Analyzing where fintech is headed requires understanding where it’s come from. And 2008 was a pivotal moment. Since that recession, policymakers have paid close attention to the traditional financial ecosystem in an effort to make that community safer. Regulators pumped the banks full of capital and leaned heavily into compliance. It worked—to a degree.
That’s because compliance came with a trade-off: the sole use of legacy systems, which simply couldn’t satisfy customers and businesses, hungry for convenience and immediacy.
Enter fintech.
In 2020, 58% of U.S. consumers, surveyed by The Harris Poll and financial services behemoth Plaid, used technology to manage their finances. But one year later, that number had jumped to a staggering 88%. The “why” was obvious: Fintech, said survey respondents, saved them time and money, helped them make smarter financial decisions, and reduced financial stress.
Mobile fintech technology is also changing how payments connect globally. Fintechs specializing in cross-border transactions are expanding the progress made by domestic giants. The era of waiting days for an overseas wire transfer seems downright quaint.
Perhaps no year will be as big for fintech as 2023. That’s when the Federal Reserve is scheduled to launch its instant payment service, FedNow—the government’s first attempt at real-time payments (RTP). It will enable individuals and businesses to send instant payments through the Fed’s depository institutions and give smaller banks and credit unions a fighting chance in the payments arena.
What will it mean? From airline tickets to court fees, the FedNow payment highway grants banks the potential to stay up to speed with current fintech offerings. And the White House says it will encourage all government agencies to use instant payment services for their transactions, like the distribution of disaster funds or other government-to-consumer payments.
Government involvement in the growing fintech space is a massive opportunity for industry growth and collaboration. The market is still super-ripe for companies and institutions to compete—or partner—with Uncle Sam and/or any of the big fintechs. And no singular use case in the fintech industry has surpassed 70% penetration, according to Plaid.

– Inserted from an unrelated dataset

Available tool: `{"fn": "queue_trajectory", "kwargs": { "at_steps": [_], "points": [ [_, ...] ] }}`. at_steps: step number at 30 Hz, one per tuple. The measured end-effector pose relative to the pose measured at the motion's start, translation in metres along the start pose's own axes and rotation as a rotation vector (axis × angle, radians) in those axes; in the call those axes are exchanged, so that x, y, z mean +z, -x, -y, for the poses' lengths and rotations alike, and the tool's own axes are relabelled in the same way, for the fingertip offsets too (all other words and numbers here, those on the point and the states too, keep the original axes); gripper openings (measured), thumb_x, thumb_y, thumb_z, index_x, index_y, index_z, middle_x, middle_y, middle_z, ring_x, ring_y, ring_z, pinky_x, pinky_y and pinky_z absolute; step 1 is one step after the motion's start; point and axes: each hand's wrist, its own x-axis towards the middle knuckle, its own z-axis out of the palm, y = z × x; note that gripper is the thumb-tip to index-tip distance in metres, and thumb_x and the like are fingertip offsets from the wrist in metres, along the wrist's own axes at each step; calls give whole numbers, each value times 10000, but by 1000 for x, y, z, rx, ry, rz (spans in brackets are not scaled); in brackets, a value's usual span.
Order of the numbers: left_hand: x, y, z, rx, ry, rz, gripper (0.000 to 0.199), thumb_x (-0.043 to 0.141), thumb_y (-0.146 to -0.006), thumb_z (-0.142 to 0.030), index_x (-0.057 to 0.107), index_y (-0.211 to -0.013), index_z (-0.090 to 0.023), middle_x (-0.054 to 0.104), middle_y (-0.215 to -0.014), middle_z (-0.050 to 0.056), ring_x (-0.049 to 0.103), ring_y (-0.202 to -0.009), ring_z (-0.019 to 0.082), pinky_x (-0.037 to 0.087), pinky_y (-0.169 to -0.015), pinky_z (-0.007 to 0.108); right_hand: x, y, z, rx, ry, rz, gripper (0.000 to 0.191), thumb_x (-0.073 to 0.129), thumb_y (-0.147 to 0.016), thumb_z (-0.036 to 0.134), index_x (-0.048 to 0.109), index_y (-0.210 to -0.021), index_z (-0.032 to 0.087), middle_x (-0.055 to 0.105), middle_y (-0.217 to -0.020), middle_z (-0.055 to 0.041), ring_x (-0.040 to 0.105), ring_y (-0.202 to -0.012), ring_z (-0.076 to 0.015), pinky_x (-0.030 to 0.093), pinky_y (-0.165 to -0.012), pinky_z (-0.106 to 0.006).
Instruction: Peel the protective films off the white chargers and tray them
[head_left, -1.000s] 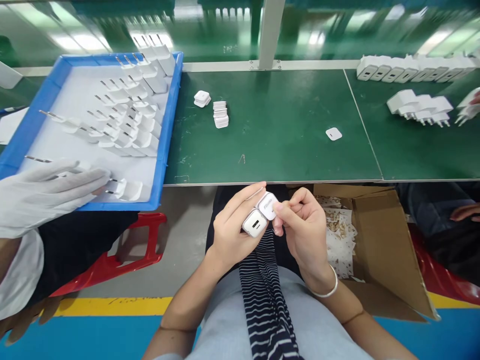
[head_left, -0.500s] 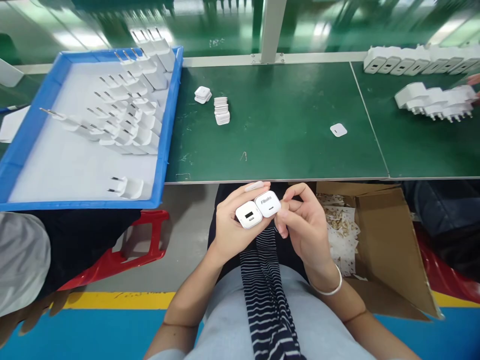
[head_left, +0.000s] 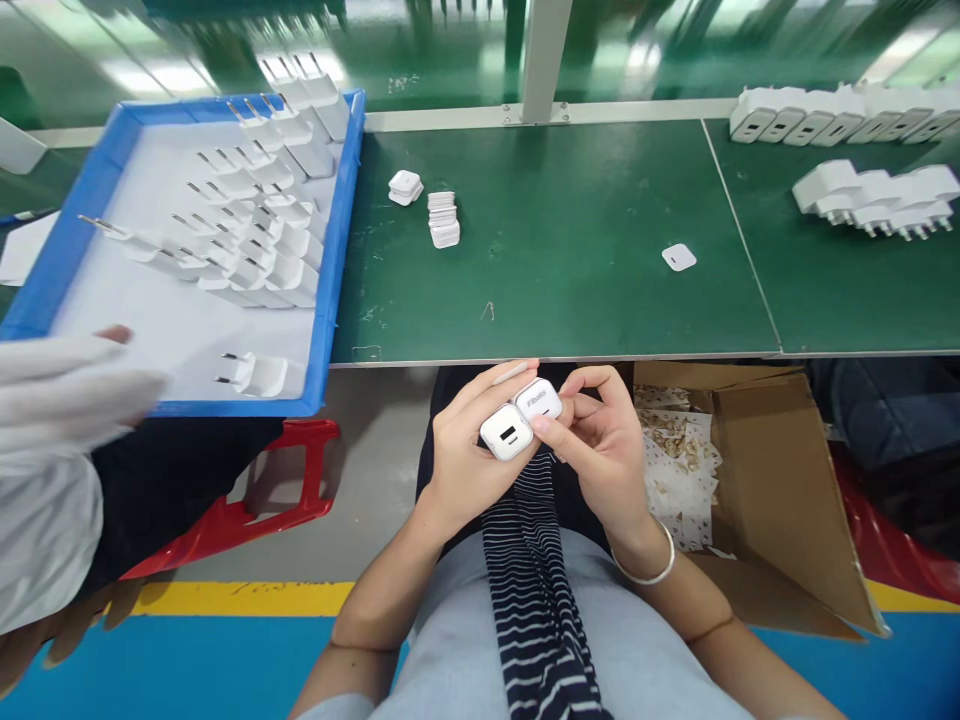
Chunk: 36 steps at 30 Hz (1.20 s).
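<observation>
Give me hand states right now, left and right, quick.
Left hand: closed on two white chargers, held side by side.
Right hand: fingers curled, touching the charger with the printed face.

A single head-worn camera looks forward and steeply down, close above the wearer's lap, taking in the near edge of a flat green workbench point(head_left: 555, 260) beyond.

Two glossy white plastic chargers point(head_left: 520, 418) lie in bare fingers point(head_left: 480, 392) above a matt green counter point(head_left: 570, 250), beside a smooth blue plastic tray point(head_left: 339, 220) and a brown cardboard box point(head_left: 780, 500).
</observation>
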Motion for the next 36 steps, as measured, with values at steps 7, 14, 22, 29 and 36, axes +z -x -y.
{"fn": "queue_trajectory", "kwargs": {
  "at_steps": [7,14,22,29,36],
  "points": [
    [-1,1,2,50,-53,19,455,785,-788,-82,702,-1222,-188,726,-1274,108,713,-1152,209,612,-1013,346,-4,-5,1,48,-1,51,260,756,-841,213,522,-950,243,436,-547,115,348,-501,-79,301,-499,-212],
    [-2,5,-4,80,-104,51,458,782,-786,-81,690,-1232,-127,712,-1279,151,706,-1165,212,604,-1020,313,-3,-4,3,75,21,7,317,814,-789,170,539,-927,247,377,-522,129,297,-489,-70,256,-496,-217],
    [-11,-3,-1,-68,-12,98,399,834,-753,-146,739,-1137,-198,762,-1202,84,745,-1076,195,616,-978,299,-20,-19,-2,109,-93,221,87,638,-960,282,561,-968,241,399,-483,117,265,-425,-71,201,-453,-224],
    [-22,-13,-2,-29,-28,441,357,762,-784,-116,721,-1128,-202,778,-1068,54,757,-915,174,623,-794,264,-33,-56,26,-211,567,459,52,704,-908,239,708,-959,230,541,-714,35,454,-605,-106,354,-548,-248],
    [-25,-13,-5,-59,-20,536,340,763,-775,-112,723,-1095,-218,773,-1068,43,753,-934,182,629,-801,277,-37,-66,43,-350,829,719,163,604,-973,213,685,-832,205,681,-766,1,579,-646,-119,414,-591,-254]
  ]
}}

With all this valuable information in mind, these are a few predictions for 2023 and the fintech industry:
An explosion of Vertical SaaS
Software as a Service (or SaaS) is a way to deliver software applications using the Internet, freeing businesses from complex software and hardware management and installation. The platforms provide a better customer experience and faster product delivery, resulting in increased customer and user satisfaction. One of the big reasons for the explosion of vertical SaaS is that the infrastructure for starting one has gotten so much better, and better infrastructure means startups can get to market faster while layering in more ways to monetize with less headcount and capital.
SaaS solutions have completely revolutionized traditional software product licensing models. The global SaaS market is valued at over one hundred billion dollars and continues to grow significantly due to its popularity among SaaS providers and users. This industry is expected to reach $623 billion, with an annual growth rate of 18%.

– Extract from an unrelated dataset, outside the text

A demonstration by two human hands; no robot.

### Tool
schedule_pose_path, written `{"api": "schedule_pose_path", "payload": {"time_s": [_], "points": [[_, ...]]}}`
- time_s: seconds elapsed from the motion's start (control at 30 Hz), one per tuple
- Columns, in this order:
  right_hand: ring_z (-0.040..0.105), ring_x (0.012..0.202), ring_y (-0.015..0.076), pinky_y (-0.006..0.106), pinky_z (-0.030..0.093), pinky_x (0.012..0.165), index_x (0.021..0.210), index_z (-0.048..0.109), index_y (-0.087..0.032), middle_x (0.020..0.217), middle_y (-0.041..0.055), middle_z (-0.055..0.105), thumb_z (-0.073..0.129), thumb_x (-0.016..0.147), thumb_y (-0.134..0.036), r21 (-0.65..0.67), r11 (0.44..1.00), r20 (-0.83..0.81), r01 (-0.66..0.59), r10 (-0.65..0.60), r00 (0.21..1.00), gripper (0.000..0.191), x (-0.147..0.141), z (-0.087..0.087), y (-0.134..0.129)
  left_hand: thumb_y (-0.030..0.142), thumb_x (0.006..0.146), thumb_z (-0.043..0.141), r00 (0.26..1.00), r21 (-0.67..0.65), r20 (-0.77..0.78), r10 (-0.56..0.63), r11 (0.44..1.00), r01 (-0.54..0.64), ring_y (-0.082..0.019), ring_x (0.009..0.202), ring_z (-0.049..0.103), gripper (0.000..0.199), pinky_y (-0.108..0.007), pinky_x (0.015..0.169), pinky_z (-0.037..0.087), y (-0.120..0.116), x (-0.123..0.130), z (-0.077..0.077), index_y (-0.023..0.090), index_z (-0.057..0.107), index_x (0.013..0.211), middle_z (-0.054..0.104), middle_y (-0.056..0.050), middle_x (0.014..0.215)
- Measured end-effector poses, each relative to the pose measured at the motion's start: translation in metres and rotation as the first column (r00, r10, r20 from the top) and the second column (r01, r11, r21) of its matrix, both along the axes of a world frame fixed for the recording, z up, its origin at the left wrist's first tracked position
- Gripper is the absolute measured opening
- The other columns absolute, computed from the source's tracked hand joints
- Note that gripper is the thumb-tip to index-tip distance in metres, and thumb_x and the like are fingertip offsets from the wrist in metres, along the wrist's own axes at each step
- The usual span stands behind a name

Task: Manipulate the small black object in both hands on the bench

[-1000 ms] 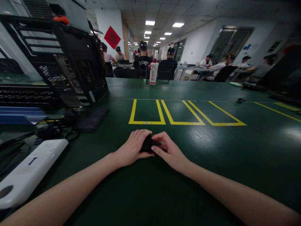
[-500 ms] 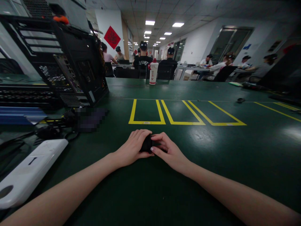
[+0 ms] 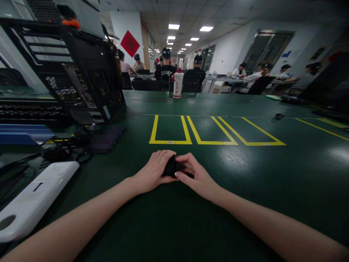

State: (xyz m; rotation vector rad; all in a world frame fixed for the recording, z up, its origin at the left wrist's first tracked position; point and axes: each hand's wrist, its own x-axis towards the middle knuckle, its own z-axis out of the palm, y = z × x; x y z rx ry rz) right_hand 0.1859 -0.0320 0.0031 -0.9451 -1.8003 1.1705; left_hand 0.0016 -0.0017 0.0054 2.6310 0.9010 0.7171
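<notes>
A small black round object [image 3: 170, 168], perhaps cylindrical, lies between my two hands low over the green table [image 3: 174, 225]. My left hand [image 3: 154, 169] is wrapped round its left side, with the thumb nearest me and the fingers on the far side. The fingertips and thumb of my right hand [image 3: 195, 174] pinch its right end. Much of the object is covered by my fingers, so its exact kind cannot be made out.
Three yellow tape outlines [image 3: 170, 142] mark the table beyond my hands. At left stand an open black computer case [image 3: 89, 80], cables and a white elongated device [image 3: 40, 196]. A white bottle with a red lid [image 3: 178, 84] is at the far edge. People sit at tables behind.
My right fingers have shifted very slightly at the black object's right end. My left hand and the object look the same.
</notes>
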Motion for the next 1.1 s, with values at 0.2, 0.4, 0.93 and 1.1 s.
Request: {"api": "schedule_pose_path", "payload": {"time_s": [0.2, 0.4, 0.93, 1.1], "points": [[0.051, 0.103, 0.0165, 0.037, 0.047, 0.087, 0.101, 0.045, -0.024, 0.106, 0.0023, 0.049, 0.052, 0.08, -0.018, -0.007, 1.0, 0.016, 0.022, -0.022, 1.0, 0.024, 0.0, 0.001, 0.0, 0.035, 0.076, 0.059, 0.999, -0.041, -0.041, -0.012, 0.999, 0.01, -0.024, 0.105, 0.043, 0.054, -0.041, 0.088, 0.036, -0.003, 0.0, 0.008, 0.022, 0.03, 0.119, 0.044, -0.009, 0.114], [0.049, 0.107, 0.0189, 0.04, 0.045, 0.088, 0.116, 0.038, -0.024, 0.117, 0.006, 0.045, 0.052, 0.08, -0.02, -0.027, 0.999, 0.071, 0.043, -0.041, 0.997, 0.039, 0.0, -0.001, 0.002, 0.034, 0.076, 0.059, 0.999, -0.057, -0.036, -0.012, 0.998, 0.01, -0.025, 0.105, 0.044, 0.054, -0.042, 0.088, 0.035, -0.005, -0.001, 0.013, 0.023, 0.029, 0.12, 0.045, -0.008, 0.115], [0.049, 0.106, 0.0183, 0.038, 0.047, 0.086, 0.112, 0.041, -0.024, 0.113, 0.0049, 0.046, 0.052, 0.079, -0.018, 0.015, 0.999, 0.056, 0.045, -0.046, 0.997, 0.035, 0.0, -0.001, 0.0, 0.034, 0.076, 0.059, 1.0, -0.044, -0.03, -0.009, 0.999, 0.008, -0.024, 0.104, 0.045, 0.054, -0.041, 0.087, 0.036, -0.005, 0.0, 0.012, 0.022, 0.03, 0.12, 0.046, -0.009, 0.114], [0.048, 0.107, 0.0192, 0.039, 0.046, 0.086, 0.114, 0.041, -0.023, 0.116, 0.0067, 0.045, 0.052, 0.079, -0.02, -0.001, 0.999, 0.08, 0.034, -0.034, 0.996, 0.036, 0.0, 0.0, 0.001, 0.033, 0.076, 0.059, 0.999, -0.052, -0.038, -0.012, 0.999, 0.01, -0.024, 0.104, 0.044, 0.054, -0.041, 0.088, 0.036, -0.005, -0.001, 0.012, 0.022, 0.03, 0.12, 0.045, -0.008, 0.114]]}}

Most of the new fintech companies will be B2B
Many of the iconic companies in fintech in the last decade have been consumer. Today’s entrepreneurs seem increasingly focused on B2B opportunities.

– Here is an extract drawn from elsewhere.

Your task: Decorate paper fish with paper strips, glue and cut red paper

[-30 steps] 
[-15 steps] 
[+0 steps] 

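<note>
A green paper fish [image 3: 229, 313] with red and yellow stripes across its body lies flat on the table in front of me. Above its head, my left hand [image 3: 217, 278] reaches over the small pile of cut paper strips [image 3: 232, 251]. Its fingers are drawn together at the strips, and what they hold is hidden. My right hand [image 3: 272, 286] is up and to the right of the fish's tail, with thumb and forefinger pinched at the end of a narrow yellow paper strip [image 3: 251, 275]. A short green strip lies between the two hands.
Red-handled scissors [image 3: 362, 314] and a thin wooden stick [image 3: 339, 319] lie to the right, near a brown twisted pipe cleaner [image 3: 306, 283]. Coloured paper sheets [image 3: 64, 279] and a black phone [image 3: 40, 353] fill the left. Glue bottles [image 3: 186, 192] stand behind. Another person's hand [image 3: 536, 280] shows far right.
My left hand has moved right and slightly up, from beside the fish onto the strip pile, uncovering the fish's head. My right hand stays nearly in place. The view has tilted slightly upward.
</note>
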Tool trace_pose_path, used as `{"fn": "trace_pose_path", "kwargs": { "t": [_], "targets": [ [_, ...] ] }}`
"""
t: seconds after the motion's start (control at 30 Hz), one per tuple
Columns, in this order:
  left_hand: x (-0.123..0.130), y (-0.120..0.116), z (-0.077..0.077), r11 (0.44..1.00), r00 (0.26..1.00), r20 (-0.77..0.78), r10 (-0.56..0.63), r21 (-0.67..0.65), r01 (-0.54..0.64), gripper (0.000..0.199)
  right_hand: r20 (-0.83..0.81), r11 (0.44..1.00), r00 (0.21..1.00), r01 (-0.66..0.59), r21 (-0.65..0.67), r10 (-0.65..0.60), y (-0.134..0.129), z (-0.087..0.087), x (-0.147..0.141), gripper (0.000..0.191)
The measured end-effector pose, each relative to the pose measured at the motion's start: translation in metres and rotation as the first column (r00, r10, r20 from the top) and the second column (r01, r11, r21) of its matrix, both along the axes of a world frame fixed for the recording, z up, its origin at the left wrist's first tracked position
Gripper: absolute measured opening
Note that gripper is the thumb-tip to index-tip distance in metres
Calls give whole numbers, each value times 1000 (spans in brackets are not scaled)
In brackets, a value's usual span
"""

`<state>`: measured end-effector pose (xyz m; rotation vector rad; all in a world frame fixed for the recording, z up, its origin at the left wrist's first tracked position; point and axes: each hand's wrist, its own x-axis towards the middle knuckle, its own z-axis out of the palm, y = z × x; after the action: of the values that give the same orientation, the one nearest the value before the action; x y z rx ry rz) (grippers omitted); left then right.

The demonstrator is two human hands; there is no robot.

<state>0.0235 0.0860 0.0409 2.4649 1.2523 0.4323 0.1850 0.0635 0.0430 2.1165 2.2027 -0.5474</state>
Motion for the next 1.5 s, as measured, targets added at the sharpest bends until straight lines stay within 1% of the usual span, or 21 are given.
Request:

Hundreds of repeat founders and thousands of fintech employees, many of whom worked at those iconic consumer companies, have now spent a decade or more understanding how the plumbing is broken and they want to fix it. This is not to say there aren’t opportunities in consumer, but that the balance has shifted to B2B.

The continuous grow of Embedded Finance and BNPL
Simply put, embedded finance refers to the integration of financial tools or services within the offerings of nonfinancial institutions. The ecosystem of embedded finance is an enormous one. It covers financial services such as banking, credit and investment and has extended its reach to adjacent areas like payment processing and insurance.
Among all forms of embedded finance, buy now pay later (BNPL) is a notably growing sector. This payment option enables purchasers to buy products now and pay for them later, usually by splitting the purchase sum into multiple installments to be settled over time.
The millennials and Gen-Z cohorts are the most enthusiastic adopters of BNPL. For this very reason, criticisms of the BNPL model are legion, with many blaming it for causing youth debts. Nevertheless, the booming trend shows no sign of slowing down. It’s projected that by 2026, $576 billion worth of transactions worldwide will be made with the BPNL option, up from only $120 billion in 2021.

The disruption of regulatory landscape
The financial sector is one of the most heavily regulated industries in the world. In 2023, it’s expected for RegTech to disrupt the regulatory landscape by providing advanced tech solutions for compliance issues. With the entry of alternative finance, blockchain, and AI, the fintech industry will raise attention from governments worldwide.
RegTech has emerged to help businesses streamline nearly every part of the compliance process. With the help of cloud technology, machine learning, and big data analytics, RegTech will intensify its solutions to enable financial institutions to identify and prevent risks efficiently and accurately in the coming years.

It’s impossible to conclude how things will turn out next year. However, we know with certainty that 2023 will be a significant year for the financial industry. From splitting restaurant bills to paying rent, fintech has pushed the legacy payment process to the verge of obsolescence. And as it continues to evolve, it may even turn our impatience with financial transactions into a relic as well.